Oraya nasıl gidilir?
Kent'i keşfetmek isteyen çoğu turist önce Londra'ya uçar ve oradan karayolu taşımacılığı ile rotanın amaçlanan şehirlerinden birine ulaşır. Yolculuk yaklaşık bir saat sürer. Tabii ki, oraya ulaşmanın en hızlı yolu araba ile. Başkent ile ilçe arasında sadece 50 km olduğu için yolculuk arabayla 25-30 dakika ve trenle yaklaşık bir saat olacaktır.
Kent Gezilecek Yerler
Bir kez Kent, komşu Galya'dan adaya giden Belçikalıların kabileleri tarafından fethedildi. Ancak, ayrılmadan önce birçok sığınak, çeşitli askeri tahkimatlar, taş çemberler vb. İnşa etmeyi başardılar. Sonra Julius Caesar'ın birlikleri olan Roma lejyonerleri Kent topraklarına çıktı. İşgal altındaki bölgeleri donatmaya karar verdiler, yollar, kaleler, villalar ve şehirler inşa etmeye başladılar.
Arkeologlar çok sayıda kil, cam ve bronz ürün, güzel bir süslemeye sahip kurşun tabutlar buldular.
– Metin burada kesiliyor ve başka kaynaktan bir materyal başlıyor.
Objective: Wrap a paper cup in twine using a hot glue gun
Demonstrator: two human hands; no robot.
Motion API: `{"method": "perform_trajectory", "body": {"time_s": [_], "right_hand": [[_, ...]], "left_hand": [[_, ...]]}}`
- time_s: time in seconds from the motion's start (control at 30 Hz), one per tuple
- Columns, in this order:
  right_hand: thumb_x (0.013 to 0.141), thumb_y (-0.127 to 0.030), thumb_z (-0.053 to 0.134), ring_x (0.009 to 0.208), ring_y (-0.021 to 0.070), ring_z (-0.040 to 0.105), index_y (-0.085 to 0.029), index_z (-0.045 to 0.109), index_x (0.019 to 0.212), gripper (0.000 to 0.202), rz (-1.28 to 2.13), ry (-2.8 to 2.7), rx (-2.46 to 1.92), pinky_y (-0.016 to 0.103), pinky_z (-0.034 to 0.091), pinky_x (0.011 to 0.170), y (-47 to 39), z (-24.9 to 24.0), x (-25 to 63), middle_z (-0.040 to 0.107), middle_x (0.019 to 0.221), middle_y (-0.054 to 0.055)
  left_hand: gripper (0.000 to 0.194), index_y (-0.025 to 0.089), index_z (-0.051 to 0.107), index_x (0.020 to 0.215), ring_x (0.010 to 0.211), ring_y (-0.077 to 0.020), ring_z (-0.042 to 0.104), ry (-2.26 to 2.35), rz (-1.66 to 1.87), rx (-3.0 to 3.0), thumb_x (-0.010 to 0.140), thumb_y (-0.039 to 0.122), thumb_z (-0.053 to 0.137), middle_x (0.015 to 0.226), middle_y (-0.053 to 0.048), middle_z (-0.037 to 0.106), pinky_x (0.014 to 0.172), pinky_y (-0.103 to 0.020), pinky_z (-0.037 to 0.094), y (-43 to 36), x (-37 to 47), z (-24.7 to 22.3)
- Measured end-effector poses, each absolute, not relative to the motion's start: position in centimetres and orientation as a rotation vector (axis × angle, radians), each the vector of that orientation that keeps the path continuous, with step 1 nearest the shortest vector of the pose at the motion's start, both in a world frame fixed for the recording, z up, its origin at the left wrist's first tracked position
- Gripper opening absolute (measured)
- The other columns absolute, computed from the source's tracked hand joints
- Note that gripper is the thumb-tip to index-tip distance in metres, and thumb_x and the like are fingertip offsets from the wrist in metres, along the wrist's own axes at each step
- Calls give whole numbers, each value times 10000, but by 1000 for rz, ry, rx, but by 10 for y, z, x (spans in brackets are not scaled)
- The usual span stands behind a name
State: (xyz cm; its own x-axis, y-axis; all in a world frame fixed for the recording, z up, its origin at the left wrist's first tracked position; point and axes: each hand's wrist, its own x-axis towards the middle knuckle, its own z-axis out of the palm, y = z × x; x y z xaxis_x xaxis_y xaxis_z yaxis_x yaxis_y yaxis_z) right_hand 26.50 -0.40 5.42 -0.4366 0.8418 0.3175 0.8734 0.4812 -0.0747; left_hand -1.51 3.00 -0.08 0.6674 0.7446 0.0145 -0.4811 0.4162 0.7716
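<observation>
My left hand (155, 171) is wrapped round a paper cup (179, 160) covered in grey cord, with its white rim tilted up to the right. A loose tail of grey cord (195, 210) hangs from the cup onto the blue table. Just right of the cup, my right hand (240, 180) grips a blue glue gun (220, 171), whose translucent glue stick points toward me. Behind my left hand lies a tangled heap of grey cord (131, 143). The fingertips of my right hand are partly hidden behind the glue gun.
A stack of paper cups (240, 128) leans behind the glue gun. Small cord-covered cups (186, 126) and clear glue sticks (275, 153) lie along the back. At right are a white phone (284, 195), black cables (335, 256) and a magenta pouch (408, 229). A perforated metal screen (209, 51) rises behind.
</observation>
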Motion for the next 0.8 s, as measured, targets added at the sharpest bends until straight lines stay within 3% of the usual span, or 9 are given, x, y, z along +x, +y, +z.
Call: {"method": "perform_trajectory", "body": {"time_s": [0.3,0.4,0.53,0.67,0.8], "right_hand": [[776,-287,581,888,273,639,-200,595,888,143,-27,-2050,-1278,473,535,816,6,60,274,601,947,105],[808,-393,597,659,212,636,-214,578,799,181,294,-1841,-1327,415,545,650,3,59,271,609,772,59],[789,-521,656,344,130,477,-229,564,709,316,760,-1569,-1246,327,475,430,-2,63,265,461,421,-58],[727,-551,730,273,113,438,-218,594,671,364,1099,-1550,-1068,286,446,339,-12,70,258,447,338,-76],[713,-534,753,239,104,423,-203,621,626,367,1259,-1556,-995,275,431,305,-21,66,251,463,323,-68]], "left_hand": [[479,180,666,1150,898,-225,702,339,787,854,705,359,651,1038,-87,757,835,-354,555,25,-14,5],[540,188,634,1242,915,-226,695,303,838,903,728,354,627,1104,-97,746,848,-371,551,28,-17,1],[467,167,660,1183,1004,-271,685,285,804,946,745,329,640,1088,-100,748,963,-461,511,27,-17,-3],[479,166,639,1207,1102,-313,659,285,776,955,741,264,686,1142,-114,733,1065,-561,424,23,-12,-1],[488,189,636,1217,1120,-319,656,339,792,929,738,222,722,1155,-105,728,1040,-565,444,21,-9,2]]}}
Ancak Romalılar burada uzun süre kalmadılar, nemli iklim ve sürekli sis tarafından itildiler. Kendilerinden sonra adalara gelen Anglo-Sakson kabileleri burada bir krallık kurmuşlar. Ayrıca, Başpiskopos Augustine bir Hıristiyan misyonuyla İngiltere'ye gitti ve Canterbury Piskoposluğu ülkedeki Hıristiyanlığın merkezi oldu. İlçe topraklarında Normanlar, Fransızlar ve Hollandalılara karşı korunmak için inşa edilmiş savunma yapıları korunmuştur.
ŞehirlerKenta
Canterbury, ilçedeki en eski şehirdir. İlk olarak 597'de bahsedildi. Daha önce belirtildiği gibi, Canterbury Başpiskoposunun görüşü buradadır. Şehrin birçok cazibe merkezi var. Bunlardan en önemlisi, 7. yüzyılda Gotik tarzda inşa edilmiş olan Canterbury Katedrali'dir. Bu arada, UNESCO listesine dünya kültür mirasının bir başyapıtı olarak dahil edilmiştir. Katedral, St. Dunstan'ın kalıntılarının burada saklanmasıyla ünlüdür.
Diğer görülecek yerler, St. Augustine Manastırı'dır, ancak ondan geriye yalnızca kalıntılar kalmıştır ve St. Martin Kilisesi, 6. yüzyılda Kentli St. Bertha tarafından kurulmuştur.
Dover şehri liman olarak bilinir. Romalılar tarafından kurulmuştur. Kentin kıyı kayalıklarına inşa edilmiş güzel bir kalesi vardır ve "İngiltere'nin Anahtarı" olarak anılır. Bu, Dover'ın ana cazibe merkezidir. Bugün tarihi bir müzeye ev sahipliği yapıyor. Kalenin yakınında yükselen kayalar göz kamaştırıcı beyaz renktedir, denizcilerin Sisli Albion kıyılarına yaklaşmaları için bir işarettir.
Rochester ayrıca katedraller ve kaleler gibi cazibe merkezleriyle doludur. İlk binalar Roma İmparatorluğu döneminde yapılmış olsa da bu şehir önceki ikisinden daha genç. Güçlü Rochester kalesi, Medway ilçesinin ana nehrinin kıyısında yükselir. Londra yolunda bir savunma kalesidir.
Bazen turistler Birleşik Krallık'taki Harley (Kent) şehrini ararlar. Ancak burada böyle bir yerleşim yoktu. Turistlerin kafası karışmış galibaAvustralya'da Melbourne yakınlarında, aynı adı taşıyan Kent bölgesinde bulunan şehirle birlikte. Muhtemelen eski zamanlarda, Britanya'dan gelen yerleşimciler bu yerleşimi bu şekilde adlandırmaya karar verdiler.